Nur am Ende des langen Flurs zur Küche drang matte Helligkeit durch die angelehnte Tür. Keine Öllampen, die züngelnden Flammen des wieder entfachten Herdfeuers sollten genügen.
Meister Til saß über den Tisch gebeugt, die Arme aufgestützt drehte er den Weinbecher in den Händen. Magdalena sah vor sich hin und wartete. Weil sie nach all dem Leid und Elend selbst Nähe suchte, so dringend benötigte, hatte sie gewagt, bis an die Tischecke zu rücken. Hin und wieder nippte sie vom Wein, und jedes Mal fürchtete sie, ihr Schlucken könnte ihn stören.

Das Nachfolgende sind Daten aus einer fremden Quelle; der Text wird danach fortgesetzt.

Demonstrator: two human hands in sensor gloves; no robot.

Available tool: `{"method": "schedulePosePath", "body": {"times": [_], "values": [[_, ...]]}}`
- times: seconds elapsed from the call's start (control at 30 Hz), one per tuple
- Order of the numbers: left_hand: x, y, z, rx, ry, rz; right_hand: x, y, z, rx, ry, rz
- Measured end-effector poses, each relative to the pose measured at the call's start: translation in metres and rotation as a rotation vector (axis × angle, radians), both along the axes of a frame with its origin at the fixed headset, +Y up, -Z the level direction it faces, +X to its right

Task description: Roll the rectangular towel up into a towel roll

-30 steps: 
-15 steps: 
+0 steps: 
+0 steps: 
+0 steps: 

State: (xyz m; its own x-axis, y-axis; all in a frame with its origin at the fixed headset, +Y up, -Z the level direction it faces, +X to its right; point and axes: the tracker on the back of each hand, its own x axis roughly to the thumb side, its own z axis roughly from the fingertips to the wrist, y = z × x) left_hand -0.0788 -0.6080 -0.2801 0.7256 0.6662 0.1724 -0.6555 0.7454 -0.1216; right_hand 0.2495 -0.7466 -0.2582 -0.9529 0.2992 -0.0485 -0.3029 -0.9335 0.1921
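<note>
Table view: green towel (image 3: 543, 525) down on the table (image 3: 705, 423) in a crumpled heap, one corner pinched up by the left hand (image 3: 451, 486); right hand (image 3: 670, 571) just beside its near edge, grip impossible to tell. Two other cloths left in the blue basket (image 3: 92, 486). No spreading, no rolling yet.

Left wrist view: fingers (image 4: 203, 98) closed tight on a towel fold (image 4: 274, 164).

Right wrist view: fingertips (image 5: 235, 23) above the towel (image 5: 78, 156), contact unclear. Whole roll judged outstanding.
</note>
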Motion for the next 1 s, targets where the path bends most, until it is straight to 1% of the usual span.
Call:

Unvermittelt sprach er, als führte er den Satz aus seinem Innern weiter: » … und wirklich gekannt habe ich Anna nicht. Das ist allein meine Schuld, weil ich mir keine Zeit genommen habe. Sie war immer nur still. Ob des Nachts oben in unserm Bett oder bei Tag im Haus … nie hat sie einen Wunsch geäußert, immer das getan, worum ich sie bat … Beschenkt hat sie mich …« Die Stimme drohte zu ersticken, erst nachdem er getrunken hatte, gelang es ihm fortzufahren: »Beschenkt mit vier wunderbaren Kindern. Meine Buben … Katharina, dieses schöne Mädchen.« Er wandte den Kopf, suchte Magdalenas Augen. »Hilf mir! Es quält mich seit Stunden: Ist Anna wirklich gefallen?« Er nahm ihre Hand und hielt sie fest. »War es ein Unfall, oder hat sie … hat sie sich die Treppe hinabgestürzt?«
Dieser Gedanke quält auch mich, dachte Magdalena, o Heilige Jungfrau, nimm ihn endlich fort von mir. Sie klammerte sich nun selbst an die große Hand.
Niemand war bei der Herrin gewesen. Rupert hatte am Morgen schon alles Nötige heraufgeholt. Genügend Wasser, die Körbe und Tiegel aus dem Vorratsraum. Es gab für Frau Anna keinen Grund, in den Keller zu gehen.
»Willst du nicht antworten?«, drängte er.
»Eure Frau … sie ist gefallen.« Ein Trost ohne Wahrheit. So wollte sich Magdalena nicht befreien. »Herr, ich weiß es nicht genau. Oft hat sich Frau Anna mir anvertraut.